Design of Heterogeneity Indices for Blending Quality Assessment Based on Hyperspectral Images and Variographic Analysis.
Rodrigo R de OliveiraAnna de JuanPublished in: Analytical chemistry (2020)
Heterogeneity characterization is crucial to define the quality of end products and to describe the evolution of processes that involve blending of compounds. The heterogeneity concept describes both the diversity of physicochemical characteristics of sample fragments (constitutional heterogeneity) and the diversity of spatial distribution of the materials/compounds in the sample (distributional heterogeneity, DH). Hyperspectral images (HSIs) are unique analytical measurements that provide physicochemical and spatial information on samples and, hence, are ideal to perform heterogeneity studies. This work proposes a new methodology combining HSI and variographic analysis to obtain a good qualitative and quantitative description of global heterogeneity (GH) and DH for samples and blending processes.

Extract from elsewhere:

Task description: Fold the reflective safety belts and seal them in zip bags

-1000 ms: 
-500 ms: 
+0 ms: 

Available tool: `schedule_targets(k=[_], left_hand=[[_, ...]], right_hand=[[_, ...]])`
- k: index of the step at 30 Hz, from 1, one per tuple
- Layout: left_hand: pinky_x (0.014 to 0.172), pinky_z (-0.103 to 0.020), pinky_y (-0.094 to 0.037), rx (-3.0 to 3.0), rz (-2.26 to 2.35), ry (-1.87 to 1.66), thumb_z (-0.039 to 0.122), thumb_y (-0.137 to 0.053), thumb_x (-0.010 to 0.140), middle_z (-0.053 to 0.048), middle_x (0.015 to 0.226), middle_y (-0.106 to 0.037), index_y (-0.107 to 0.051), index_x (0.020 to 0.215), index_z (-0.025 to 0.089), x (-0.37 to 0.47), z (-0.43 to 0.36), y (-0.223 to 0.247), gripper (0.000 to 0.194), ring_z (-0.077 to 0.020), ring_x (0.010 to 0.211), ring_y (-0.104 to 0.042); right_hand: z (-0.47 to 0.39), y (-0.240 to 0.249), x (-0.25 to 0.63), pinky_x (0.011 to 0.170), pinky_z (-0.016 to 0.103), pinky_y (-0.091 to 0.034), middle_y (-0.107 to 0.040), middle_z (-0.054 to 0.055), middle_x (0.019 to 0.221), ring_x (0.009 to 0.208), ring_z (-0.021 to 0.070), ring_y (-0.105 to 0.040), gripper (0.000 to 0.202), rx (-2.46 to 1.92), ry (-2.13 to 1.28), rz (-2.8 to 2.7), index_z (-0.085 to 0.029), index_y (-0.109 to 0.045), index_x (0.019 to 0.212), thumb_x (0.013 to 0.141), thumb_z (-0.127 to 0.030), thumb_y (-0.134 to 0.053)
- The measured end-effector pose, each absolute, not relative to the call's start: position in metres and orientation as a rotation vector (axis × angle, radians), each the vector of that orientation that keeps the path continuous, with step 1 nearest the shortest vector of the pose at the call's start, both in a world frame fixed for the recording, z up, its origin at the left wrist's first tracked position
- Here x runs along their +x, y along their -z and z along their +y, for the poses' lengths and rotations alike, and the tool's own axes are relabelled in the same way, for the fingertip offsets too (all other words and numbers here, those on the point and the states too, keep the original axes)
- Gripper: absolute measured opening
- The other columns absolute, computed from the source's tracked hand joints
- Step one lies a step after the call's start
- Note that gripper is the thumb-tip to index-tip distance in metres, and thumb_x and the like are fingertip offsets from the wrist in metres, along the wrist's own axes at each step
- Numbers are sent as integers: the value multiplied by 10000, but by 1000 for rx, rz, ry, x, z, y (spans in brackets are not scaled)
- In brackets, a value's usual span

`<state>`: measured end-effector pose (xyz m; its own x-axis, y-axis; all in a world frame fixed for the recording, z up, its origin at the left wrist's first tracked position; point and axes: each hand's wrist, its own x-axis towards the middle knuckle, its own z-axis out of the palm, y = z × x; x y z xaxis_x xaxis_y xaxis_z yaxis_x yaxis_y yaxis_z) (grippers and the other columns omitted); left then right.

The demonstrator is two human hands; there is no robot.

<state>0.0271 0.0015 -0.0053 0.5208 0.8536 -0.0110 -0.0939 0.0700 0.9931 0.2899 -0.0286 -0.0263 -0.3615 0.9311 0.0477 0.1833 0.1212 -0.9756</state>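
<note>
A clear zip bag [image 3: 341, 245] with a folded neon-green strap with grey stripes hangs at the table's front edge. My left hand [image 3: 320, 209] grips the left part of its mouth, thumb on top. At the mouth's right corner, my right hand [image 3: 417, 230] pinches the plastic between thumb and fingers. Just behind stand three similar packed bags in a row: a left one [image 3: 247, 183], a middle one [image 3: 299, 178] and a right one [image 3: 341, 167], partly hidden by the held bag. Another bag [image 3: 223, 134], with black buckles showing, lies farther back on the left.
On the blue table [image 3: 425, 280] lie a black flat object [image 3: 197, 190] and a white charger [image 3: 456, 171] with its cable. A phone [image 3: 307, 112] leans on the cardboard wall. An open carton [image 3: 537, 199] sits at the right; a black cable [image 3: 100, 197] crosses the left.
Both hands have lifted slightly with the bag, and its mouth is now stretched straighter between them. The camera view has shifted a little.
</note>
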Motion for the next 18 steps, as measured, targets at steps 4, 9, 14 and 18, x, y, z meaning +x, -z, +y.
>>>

An initial step of image unmixing provides a set of pure distribution maps of the blending constituents as a function of time that allows a qualitative visualization of the heterogeneity variation along the blending process. These maps are used as seeding information for a subsequent variographic analysis that furnishes the newly designed quantitative global heterogeneity index (GHI) and distributional uniformity index (DUI), related to GH and DH indices, respectively. GHI and DUI indices can be described at a sample level and per component within the sample. GHI and DUI curves of blending processes are easily interpretable and adaptable for blending monitoring and control and provide invaluable information to understand the sources of the abnormal blending behavior.